Companies will be able to signal their support by signing the “End Hunger, Nourish the Future Pledge” to align company investment and spending more strongly with the 10 high impact investment areas outlined by Ceres2030 below.

The “End Hunger, Nourish the Future Pledge” is being developed by colleagues at the International Institute for Sustainable Development (IISD), IFPRI, the Global Alliance for Improved Nutition (GAIN), Grow Africa, and Grow Asia, working with business associations, member states, donors and others in the context of the upcoming UN Food Systems Summit.
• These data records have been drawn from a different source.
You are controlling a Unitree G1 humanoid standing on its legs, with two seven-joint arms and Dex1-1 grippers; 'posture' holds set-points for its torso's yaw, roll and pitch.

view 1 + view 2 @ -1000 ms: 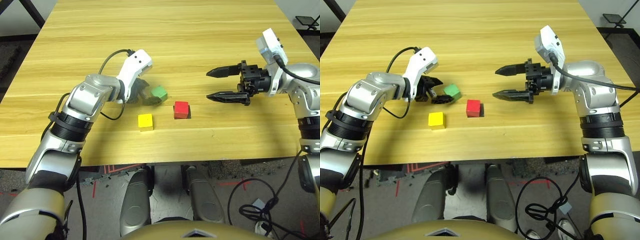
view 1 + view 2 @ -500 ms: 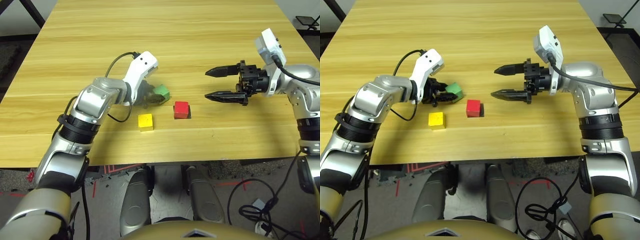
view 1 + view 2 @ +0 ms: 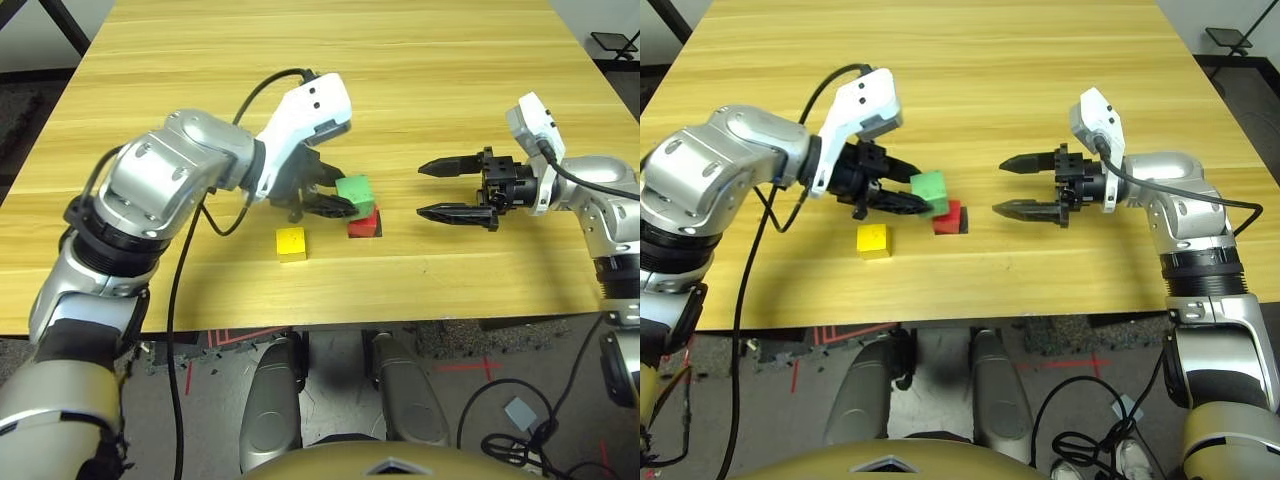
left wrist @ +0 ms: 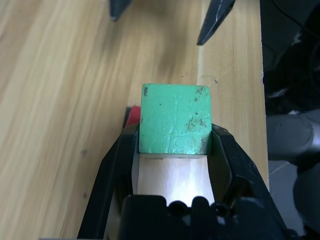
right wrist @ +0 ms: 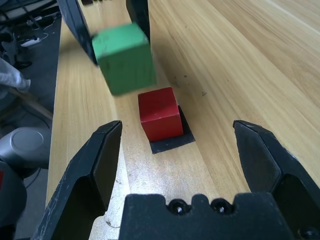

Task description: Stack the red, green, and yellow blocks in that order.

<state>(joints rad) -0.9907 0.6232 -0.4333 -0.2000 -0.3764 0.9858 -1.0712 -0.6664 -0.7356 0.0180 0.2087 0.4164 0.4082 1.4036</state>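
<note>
Green block: gripped on opposite side faces by left gripper, held in the air just above the red block, toward its 11 o'clock. Likely light, rigid, matte, easy to hold.
Red block: on black marker.
Yellow block: at red's 8 o'clock.
Right gripper: fingers spread, empty, at 3 o'clock.
Surface: pale wooden table; dark floor beyond.

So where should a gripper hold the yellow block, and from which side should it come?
Grip the yellow block on two opposite side faces, coming from above. It lies flat on the table with its top free. The red block is apart on its right, so the fingers have room. This is a judgement.
</note>
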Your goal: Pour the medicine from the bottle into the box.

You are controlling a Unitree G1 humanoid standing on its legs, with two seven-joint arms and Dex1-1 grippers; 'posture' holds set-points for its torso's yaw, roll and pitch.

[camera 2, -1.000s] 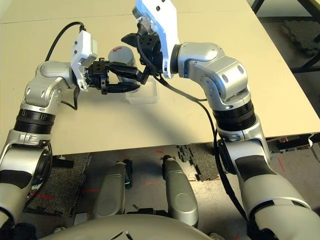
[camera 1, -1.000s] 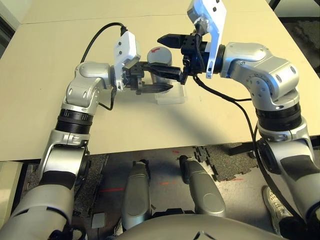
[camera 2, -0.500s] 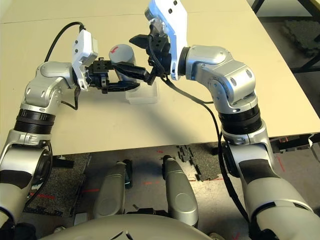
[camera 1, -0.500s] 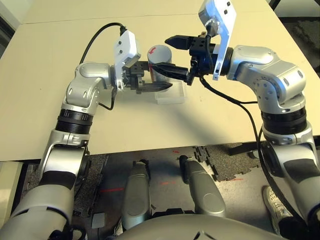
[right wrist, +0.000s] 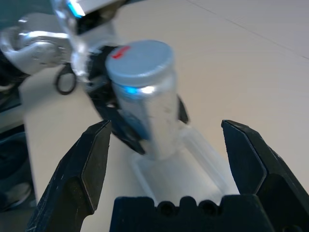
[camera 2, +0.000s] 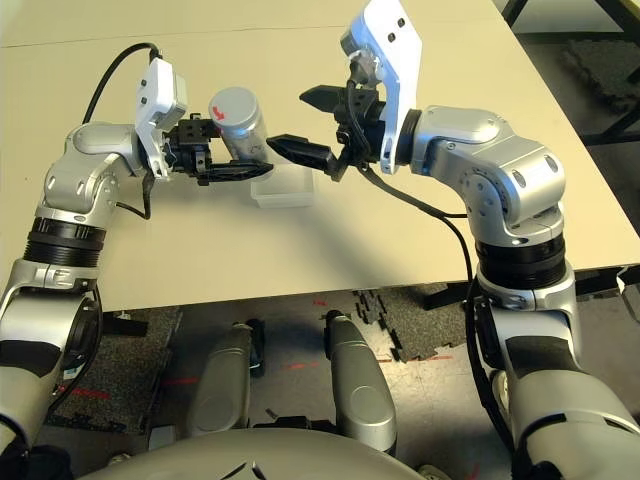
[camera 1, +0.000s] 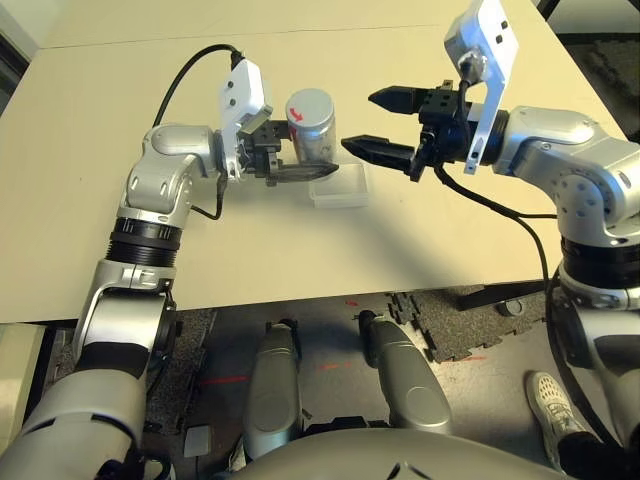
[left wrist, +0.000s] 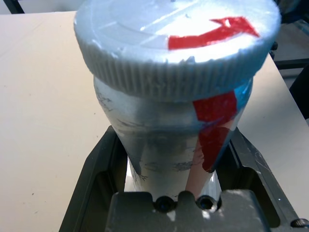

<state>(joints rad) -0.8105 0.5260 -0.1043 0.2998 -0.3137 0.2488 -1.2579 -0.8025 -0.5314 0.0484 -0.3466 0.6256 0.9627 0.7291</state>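
Since the earlier frames, right gripper had drawn away toward 3 o'clock from the bottle, leaving a clear gap where its fingers had bracketed the cap; left gripper had kept its place and grip. Item: bottle, small clear cylinder with red and white label, round grey cap bearing a red arrow mark, cap still seated; held roughly upright above the desk, lower body clamped between the left jaws, cap tilted slightly toward the robot. Item: left gripper, jaws clenched on the bottle's body, black fingers flanking it on both sides, pointing toward 3 o'clock. Item: right gripper, jaws released and spread wide, nothing between them, fingertips pointing toward 9 o'clock at the bottle, near but apart from it; in the right wrist view the bottle stood framed between its two black fingers. Item: box, shallow clear plastic tray with rounded corners, resting flat on the desk just below and at 4 o'clock of the held bottle, between the two grippers. Item: medicine, could not be told inside the bottle. Item: desk, pale beige top.
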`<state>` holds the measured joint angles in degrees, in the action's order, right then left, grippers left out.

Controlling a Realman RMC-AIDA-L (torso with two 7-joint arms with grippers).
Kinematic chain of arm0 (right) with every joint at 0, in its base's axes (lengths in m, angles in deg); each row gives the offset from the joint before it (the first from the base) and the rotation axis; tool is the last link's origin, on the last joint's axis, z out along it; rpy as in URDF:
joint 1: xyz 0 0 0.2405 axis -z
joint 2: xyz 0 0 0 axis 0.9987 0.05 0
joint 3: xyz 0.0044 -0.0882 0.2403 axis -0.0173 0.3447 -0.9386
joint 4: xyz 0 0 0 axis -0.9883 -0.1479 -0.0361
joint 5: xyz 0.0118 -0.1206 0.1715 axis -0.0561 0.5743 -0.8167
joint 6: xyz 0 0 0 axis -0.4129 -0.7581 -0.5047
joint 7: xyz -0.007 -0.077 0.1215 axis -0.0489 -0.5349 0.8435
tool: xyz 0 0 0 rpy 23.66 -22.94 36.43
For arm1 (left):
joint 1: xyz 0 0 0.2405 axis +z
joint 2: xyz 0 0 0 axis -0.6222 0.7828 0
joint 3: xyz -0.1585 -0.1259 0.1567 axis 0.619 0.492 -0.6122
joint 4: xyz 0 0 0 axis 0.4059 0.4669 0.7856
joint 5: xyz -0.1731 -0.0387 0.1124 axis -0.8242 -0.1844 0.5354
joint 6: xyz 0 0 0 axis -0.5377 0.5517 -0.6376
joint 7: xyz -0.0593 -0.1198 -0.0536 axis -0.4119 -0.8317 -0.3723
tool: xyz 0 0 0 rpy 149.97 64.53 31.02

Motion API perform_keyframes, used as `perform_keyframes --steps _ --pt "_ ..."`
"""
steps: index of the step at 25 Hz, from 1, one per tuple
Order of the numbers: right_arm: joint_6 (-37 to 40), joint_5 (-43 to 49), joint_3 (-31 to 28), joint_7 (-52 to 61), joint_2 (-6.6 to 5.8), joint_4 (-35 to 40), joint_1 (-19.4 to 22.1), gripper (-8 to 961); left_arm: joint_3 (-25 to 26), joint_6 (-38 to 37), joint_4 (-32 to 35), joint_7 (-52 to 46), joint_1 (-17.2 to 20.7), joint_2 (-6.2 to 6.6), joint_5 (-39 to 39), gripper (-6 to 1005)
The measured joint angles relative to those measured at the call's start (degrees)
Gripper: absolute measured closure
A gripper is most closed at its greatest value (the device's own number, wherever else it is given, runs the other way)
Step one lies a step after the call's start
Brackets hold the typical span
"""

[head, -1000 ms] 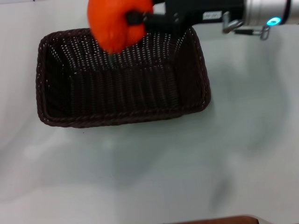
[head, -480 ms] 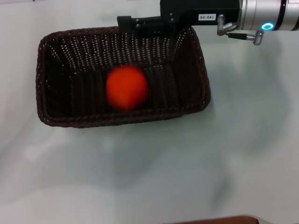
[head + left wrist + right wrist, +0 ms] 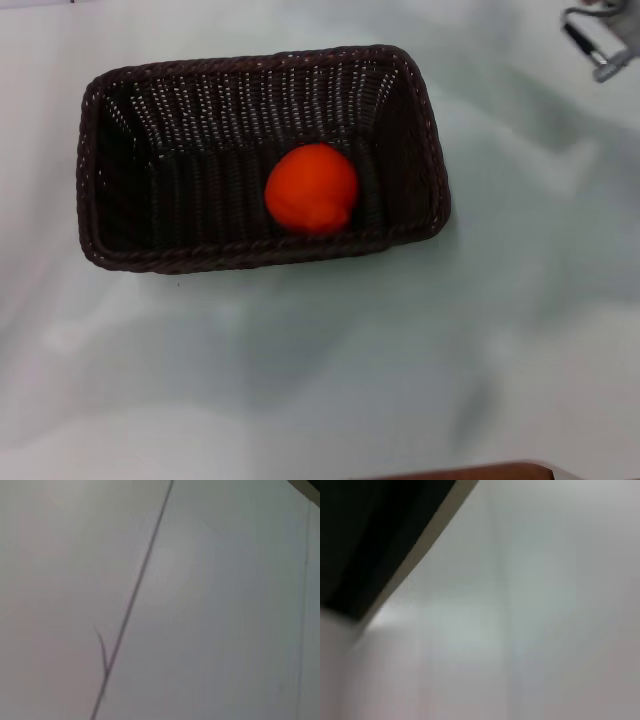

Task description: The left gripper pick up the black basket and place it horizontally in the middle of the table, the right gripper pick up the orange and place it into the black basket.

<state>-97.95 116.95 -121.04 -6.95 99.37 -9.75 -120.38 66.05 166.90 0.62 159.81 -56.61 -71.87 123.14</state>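
The black basket lies lengthwise across the white table, in the upper middle of the head view. The orange rests inside it, on the basket floor near the front wall, right of centre. Nothing touches it. Only a small metal piece of the right arm shows at the top right corner; the right gripper itself is out of view. The left gripper is not in view. The left wrist view shows only a pale surface with a thin dark line. The right wrist view shows a pale surface and a dark edge.
A brown edge shows at the bottom of the head view. Pale table surface surrounds the basket in front and to the right.
The right gripper let go of the orange over the basket. The orange dropped in and rolled slightly right. The right arm pulled away to the upper right, out of view.
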Motion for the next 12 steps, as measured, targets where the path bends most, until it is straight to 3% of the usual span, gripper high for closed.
perform_keyframes --steps 7,12 --pt "-6.3 -26.2 -0.1 -29.2 0.59 18.7 1.4 8 0.5 -0.1 0.2 0.3 1.1 -0.05 -3.3 478" --pt "-6.2 -36.5 -0.2 -38.8 0.59 23.4 3.1 8 2.9 0.3 1.9 2.4 1.8 -0.13 -3.6 478"
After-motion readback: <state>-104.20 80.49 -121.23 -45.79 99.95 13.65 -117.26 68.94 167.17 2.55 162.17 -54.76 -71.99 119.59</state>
The action outlined by Ceres2030 takes place across three broad areas: Investments to empower the excluded (for example: strengthen farmer organizations, education for rural youth, social protection); investments on the farm (for example, farm extension, irrigation, finance, infrastructure, R&D, production subsidies); and investments for food on the move (for example, infrastructure and technical assistance to help small and medium enterprises, investment in storage and sustainable energy and cold chains).

Business participation would be highly catalytic, helping us to arrive at the additional $33 billion investment faster, which will spur an extra $52 billion in local private investment per year. The investments would also double the incomes of 545 million food producers and their families, and help limit greenhouse gas emissions for agriculture to the commitments agreed upon in the Paris Climate Agreement.

Investments at this level would also be a boon for the businesses themselves—helping to expand the very markets that have the most growth potential for many companies while also building important relationships with value chain actors and strengthening supply assurance. Pledging will help them to attract top talent among young, skilled professionals who have consistently expressed a desire to join companies that have a higher sense of purpose; and can boost companies’ environmental, social, and governance (ESG) profiles, which are becoming ever more important to the investment community.

Here is a chance for companies to give their words action: To stimulate local private sector investment. To help new markets flourish. To build new trusting relationships with value chain actors. To give their own employees a higher sense of purpose. To be the final spark for the final effort to end the obscenity of hunger. To be the, perhaps unlikely, champions that end hunger—for good.

Lawrence Haddad is Executive Director of the Global Alliance for Improved Nutrition (GAIN); Carin Smaller is Director of Agriculture, Trade, and Investment at the International Institute for Sustainable Development (IISD). Opinions expressed are those of the authors.